_WORK TO BE COMPLETED_. Find the string "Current" in the data, and copy out each line that has it.

_EXERCISE INPUTS_.
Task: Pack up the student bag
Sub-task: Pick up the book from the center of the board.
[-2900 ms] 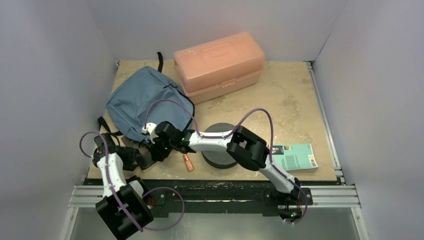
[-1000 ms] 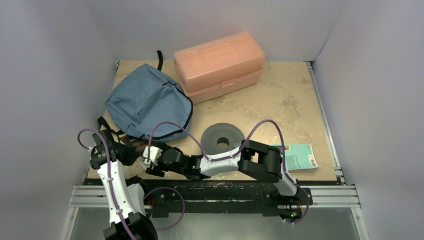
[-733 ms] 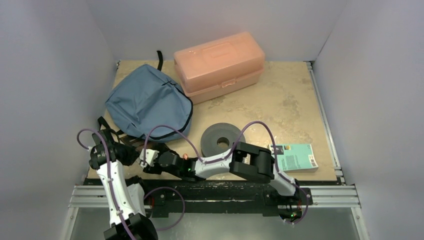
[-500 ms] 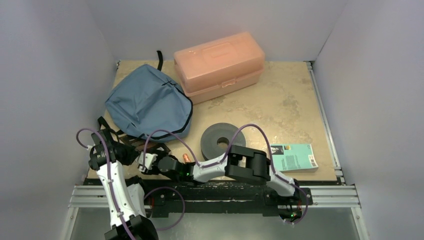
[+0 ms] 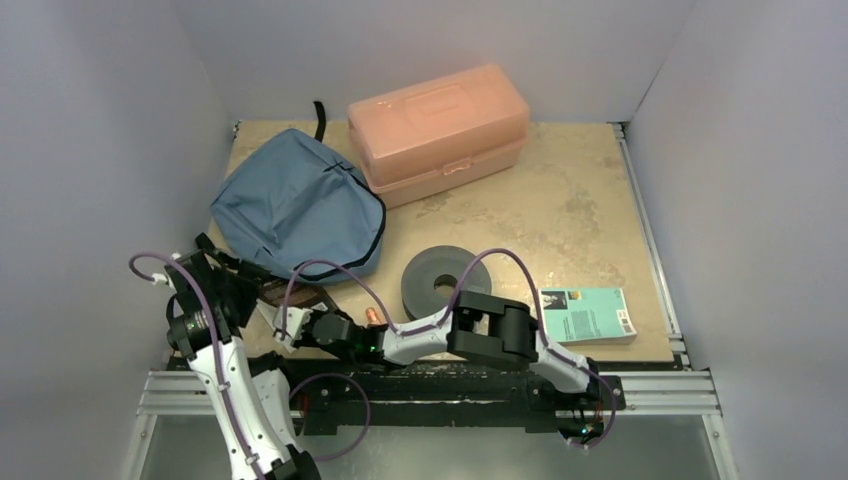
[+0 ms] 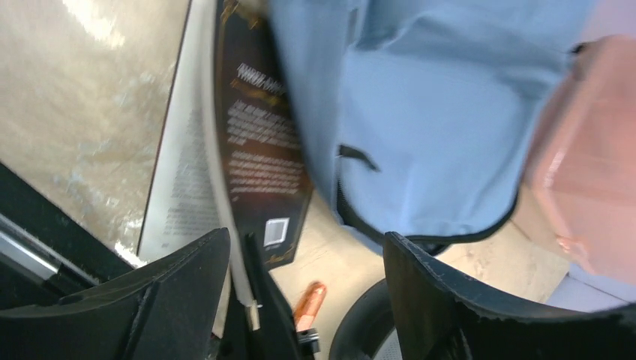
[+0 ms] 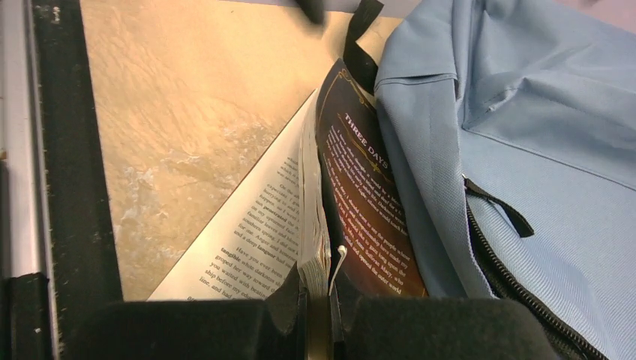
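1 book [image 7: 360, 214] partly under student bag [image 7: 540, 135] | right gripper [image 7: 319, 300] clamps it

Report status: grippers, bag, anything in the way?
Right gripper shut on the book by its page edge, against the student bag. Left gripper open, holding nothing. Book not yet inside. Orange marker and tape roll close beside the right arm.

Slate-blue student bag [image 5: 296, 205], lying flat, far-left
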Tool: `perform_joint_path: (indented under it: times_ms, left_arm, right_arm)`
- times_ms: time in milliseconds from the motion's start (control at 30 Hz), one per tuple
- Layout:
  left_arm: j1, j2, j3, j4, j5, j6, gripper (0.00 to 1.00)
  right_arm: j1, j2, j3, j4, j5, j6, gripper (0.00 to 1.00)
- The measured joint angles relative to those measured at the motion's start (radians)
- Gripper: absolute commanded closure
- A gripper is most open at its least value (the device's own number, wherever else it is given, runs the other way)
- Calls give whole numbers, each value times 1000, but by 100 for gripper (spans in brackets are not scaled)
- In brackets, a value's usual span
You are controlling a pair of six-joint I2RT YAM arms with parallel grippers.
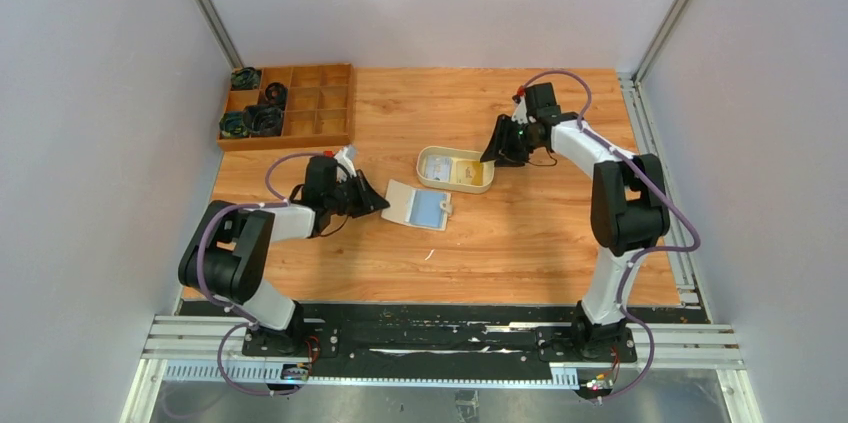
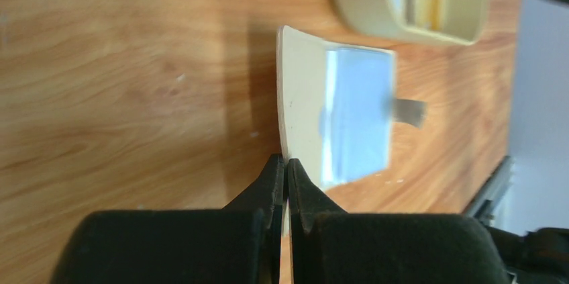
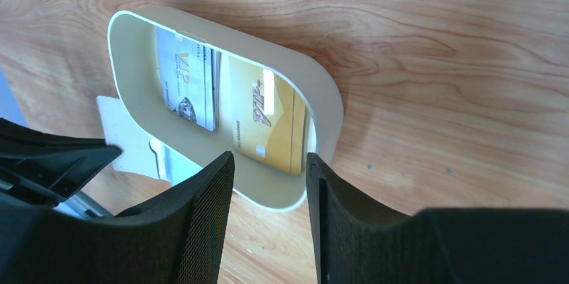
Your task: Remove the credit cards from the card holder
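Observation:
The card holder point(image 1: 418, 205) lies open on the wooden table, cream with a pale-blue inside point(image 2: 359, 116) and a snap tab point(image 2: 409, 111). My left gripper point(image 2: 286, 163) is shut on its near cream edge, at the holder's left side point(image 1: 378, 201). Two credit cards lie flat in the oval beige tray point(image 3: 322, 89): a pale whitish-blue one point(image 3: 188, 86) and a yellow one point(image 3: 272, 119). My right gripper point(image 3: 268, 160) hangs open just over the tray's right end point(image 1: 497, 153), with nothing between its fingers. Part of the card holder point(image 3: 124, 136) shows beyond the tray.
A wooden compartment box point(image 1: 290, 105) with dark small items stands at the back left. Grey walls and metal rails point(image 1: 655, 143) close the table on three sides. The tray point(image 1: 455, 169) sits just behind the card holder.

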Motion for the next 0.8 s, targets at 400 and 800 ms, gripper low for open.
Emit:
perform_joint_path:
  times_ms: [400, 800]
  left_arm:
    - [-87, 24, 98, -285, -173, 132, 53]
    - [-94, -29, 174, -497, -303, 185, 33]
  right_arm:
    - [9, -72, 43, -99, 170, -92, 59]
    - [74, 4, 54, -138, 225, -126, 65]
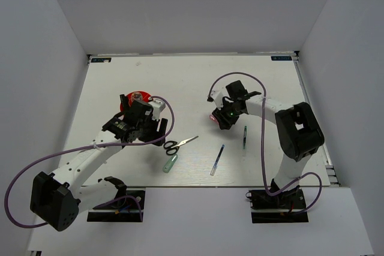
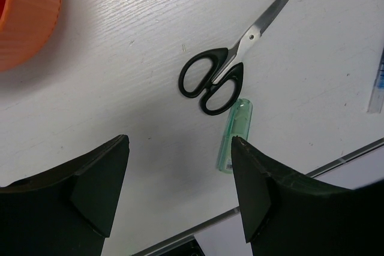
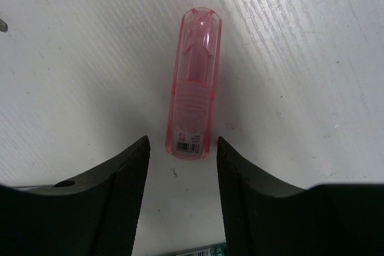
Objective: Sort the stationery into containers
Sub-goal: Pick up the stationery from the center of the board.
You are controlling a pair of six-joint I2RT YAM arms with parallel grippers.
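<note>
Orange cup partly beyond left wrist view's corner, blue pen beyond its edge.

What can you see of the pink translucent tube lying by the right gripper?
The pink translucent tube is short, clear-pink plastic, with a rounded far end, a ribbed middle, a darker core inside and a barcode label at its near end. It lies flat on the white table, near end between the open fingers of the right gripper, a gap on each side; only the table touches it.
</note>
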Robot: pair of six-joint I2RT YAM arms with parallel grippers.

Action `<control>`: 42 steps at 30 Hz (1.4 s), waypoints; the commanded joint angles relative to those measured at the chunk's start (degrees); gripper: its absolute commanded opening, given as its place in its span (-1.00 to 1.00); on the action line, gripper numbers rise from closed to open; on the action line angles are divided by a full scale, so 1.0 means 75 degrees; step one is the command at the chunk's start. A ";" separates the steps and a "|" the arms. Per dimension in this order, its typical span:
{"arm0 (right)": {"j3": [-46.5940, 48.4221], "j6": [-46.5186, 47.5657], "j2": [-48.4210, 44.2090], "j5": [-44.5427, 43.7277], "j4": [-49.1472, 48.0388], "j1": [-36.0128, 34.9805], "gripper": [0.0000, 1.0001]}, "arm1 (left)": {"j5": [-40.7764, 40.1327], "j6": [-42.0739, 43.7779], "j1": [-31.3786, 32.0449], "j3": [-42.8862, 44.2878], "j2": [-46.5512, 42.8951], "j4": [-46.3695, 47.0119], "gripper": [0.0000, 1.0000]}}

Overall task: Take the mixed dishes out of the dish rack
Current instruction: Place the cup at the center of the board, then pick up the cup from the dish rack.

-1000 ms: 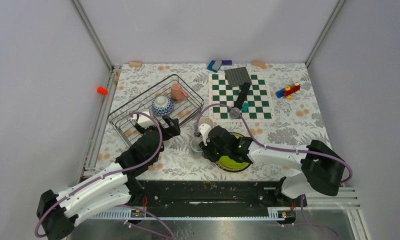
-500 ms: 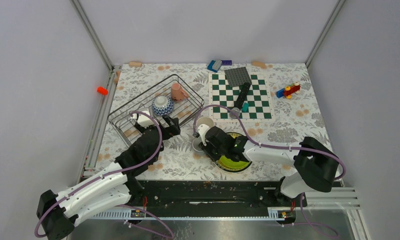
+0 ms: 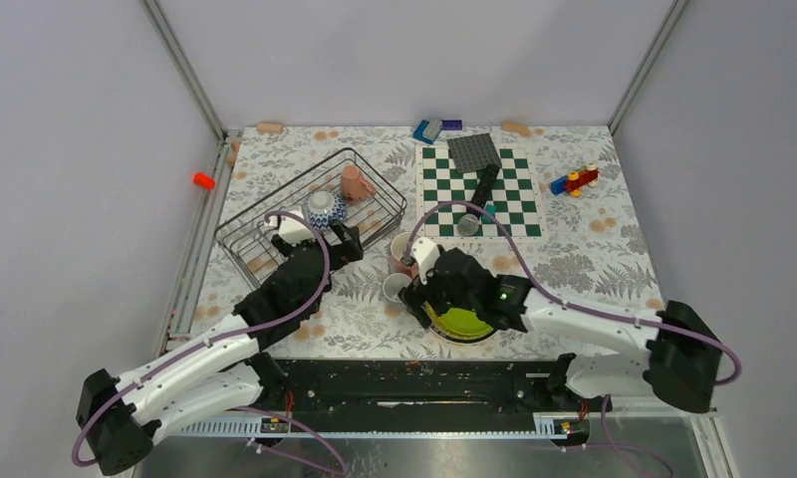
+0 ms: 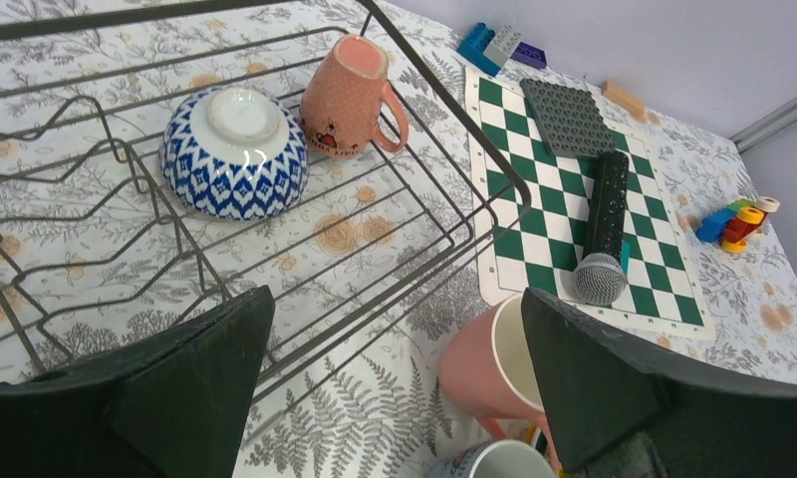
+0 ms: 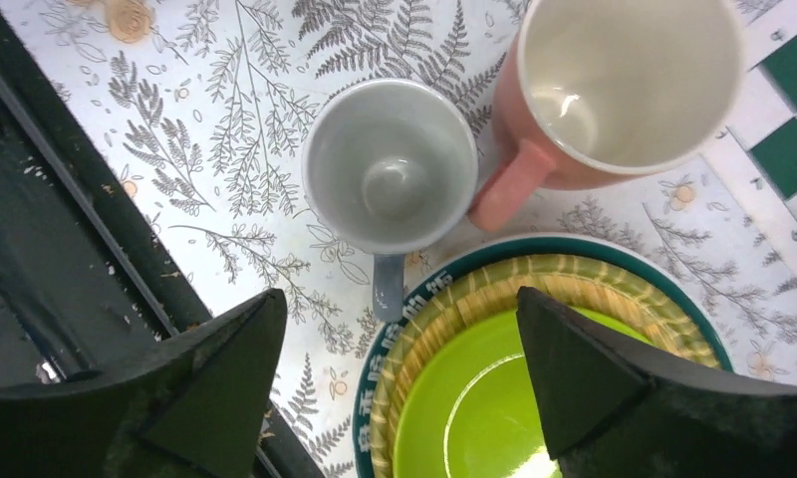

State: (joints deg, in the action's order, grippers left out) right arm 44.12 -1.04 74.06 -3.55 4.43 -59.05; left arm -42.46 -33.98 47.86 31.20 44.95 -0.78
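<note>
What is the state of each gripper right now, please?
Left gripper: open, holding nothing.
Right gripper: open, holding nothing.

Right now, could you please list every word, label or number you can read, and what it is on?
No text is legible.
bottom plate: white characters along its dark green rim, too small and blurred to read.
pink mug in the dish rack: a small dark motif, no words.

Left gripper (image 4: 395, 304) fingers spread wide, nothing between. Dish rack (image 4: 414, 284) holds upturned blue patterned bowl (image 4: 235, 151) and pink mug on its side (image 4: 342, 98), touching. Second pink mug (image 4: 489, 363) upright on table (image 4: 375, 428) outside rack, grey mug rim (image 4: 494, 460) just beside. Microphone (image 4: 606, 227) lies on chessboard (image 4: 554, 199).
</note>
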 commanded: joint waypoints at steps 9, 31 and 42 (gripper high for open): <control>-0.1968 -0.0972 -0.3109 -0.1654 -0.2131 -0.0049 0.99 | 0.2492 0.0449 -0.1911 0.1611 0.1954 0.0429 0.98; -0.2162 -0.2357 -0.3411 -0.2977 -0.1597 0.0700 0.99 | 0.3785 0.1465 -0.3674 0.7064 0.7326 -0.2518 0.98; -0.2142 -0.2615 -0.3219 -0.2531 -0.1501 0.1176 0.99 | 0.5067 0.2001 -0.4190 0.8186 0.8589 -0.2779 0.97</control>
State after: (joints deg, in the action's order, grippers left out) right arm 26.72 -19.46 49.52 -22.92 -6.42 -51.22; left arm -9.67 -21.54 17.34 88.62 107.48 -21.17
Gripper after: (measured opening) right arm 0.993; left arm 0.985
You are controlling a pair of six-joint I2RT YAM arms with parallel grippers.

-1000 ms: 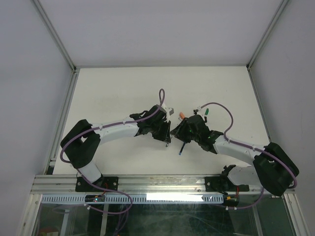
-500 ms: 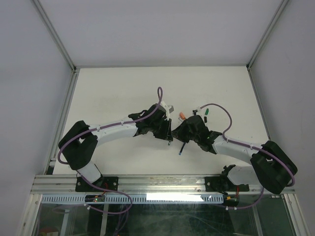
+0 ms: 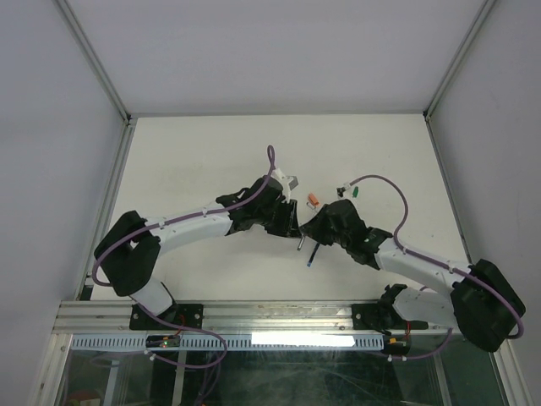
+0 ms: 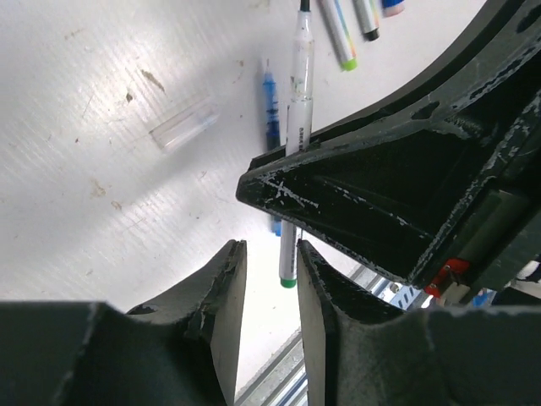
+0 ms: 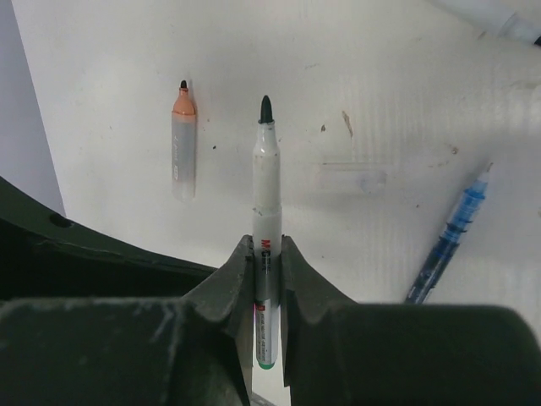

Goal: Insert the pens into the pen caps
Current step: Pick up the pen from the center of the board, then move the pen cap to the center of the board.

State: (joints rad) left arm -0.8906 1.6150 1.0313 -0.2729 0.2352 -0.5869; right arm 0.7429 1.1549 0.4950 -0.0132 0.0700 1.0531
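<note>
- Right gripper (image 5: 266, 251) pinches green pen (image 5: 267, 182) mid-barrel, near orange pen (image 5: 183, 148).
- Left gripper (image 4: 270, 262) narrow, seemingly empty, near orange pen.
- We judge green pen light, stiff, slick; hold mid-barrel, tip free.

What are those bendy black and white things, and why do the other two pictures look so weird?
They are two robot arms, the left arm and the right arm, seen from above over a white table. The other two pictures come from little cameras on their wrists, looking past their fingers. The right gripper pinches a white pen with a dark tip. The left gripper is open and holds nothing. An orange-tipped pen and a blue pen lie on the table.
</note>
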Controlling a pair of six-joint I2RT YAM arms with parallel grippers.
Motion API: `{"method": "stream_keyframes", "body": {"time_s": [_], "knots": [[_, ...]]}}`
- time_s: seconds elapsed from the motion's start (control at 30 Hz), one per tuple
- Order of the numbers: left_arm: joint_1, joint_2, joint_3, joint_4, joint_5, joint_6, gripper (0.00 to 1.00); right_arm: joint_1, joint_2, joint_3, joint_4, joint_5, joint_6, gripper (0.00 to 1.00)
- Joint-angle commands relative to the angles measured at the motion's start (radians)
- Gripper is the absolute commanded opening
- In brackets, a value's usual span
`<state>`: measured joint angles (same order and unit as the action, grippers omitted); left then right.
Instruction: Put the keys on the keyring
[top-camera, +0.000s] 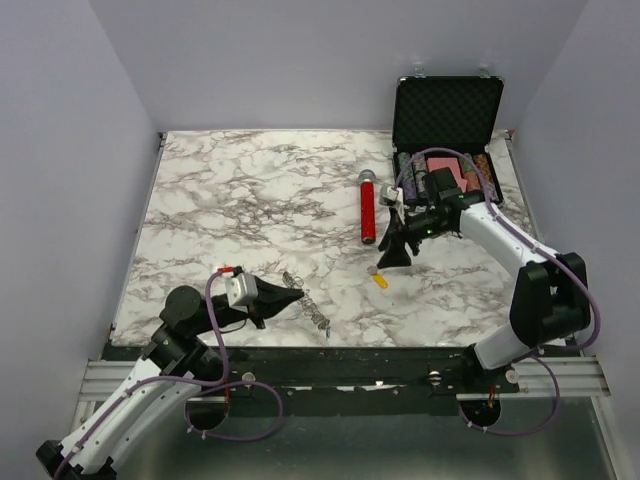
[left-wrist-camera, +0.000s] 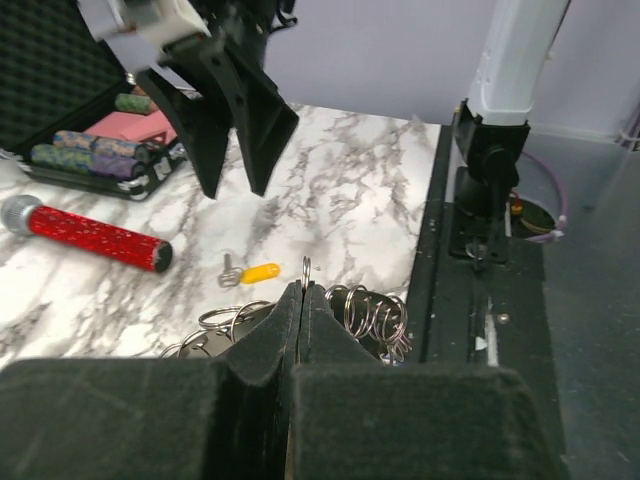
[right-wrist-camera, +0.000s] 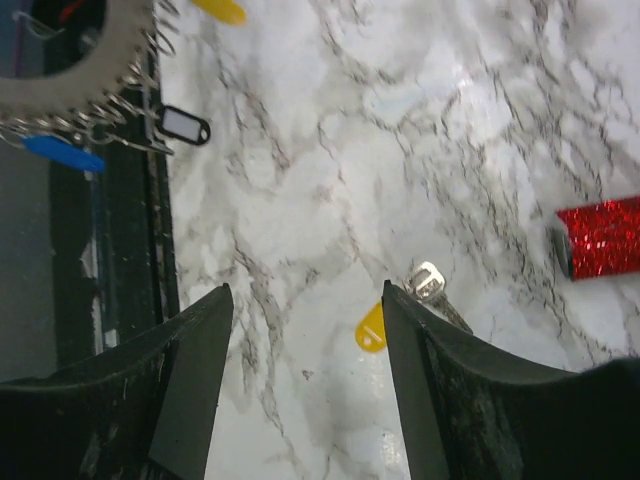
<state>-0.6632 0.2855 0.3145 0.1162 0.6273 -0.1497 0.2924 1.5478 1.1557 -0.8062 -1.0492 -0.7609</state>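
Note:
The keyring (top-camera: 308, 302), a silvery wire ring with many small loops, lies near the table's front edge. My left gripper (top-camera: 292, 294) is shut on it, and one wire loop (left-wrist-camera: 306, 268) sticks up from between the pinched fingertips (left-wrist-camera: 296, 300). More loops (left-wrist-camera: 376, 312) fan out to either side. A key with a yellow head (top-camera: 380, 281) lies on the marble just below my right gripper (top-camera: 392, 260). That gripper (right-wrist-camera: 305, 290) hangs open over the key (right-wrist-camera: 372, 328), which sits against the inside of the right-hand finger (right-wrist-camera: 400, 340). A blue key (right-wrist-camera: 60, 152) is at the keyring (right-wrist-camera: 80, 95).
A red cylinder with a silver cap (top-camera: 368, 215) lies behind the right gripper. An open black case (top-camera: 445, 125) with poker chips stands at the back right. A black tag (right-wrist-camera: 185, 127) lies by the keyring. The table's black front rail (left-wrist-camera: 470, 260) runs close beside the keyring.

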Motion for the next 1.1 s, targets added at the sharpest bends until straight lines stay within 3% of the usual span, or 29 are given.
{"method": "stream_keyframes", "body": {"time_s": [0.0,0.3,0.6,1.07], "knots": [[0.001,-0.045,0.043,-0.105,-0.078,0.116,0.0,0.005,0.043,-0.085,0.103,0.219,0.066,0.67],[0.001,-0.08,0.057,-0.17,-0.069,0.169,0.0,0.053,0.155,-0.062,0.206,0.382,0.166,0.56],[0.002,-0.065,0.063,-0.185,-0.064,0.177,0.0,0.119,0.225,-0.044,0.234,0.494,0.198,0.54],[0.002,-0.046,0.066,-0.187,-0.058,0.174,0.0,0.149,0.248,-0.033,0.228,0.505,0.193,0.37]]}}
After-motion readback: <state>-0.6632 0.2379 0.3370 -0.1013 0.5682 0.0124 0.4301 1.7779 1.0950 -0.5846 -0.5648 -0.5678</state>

_PROBLEM SOLUTION_.
Current instruction: Place the cup at the center of the board, then pick up the cup from the dish rack.
Current step: Pick up the pen from the center of the board, then move the pen cap to the center of the board.

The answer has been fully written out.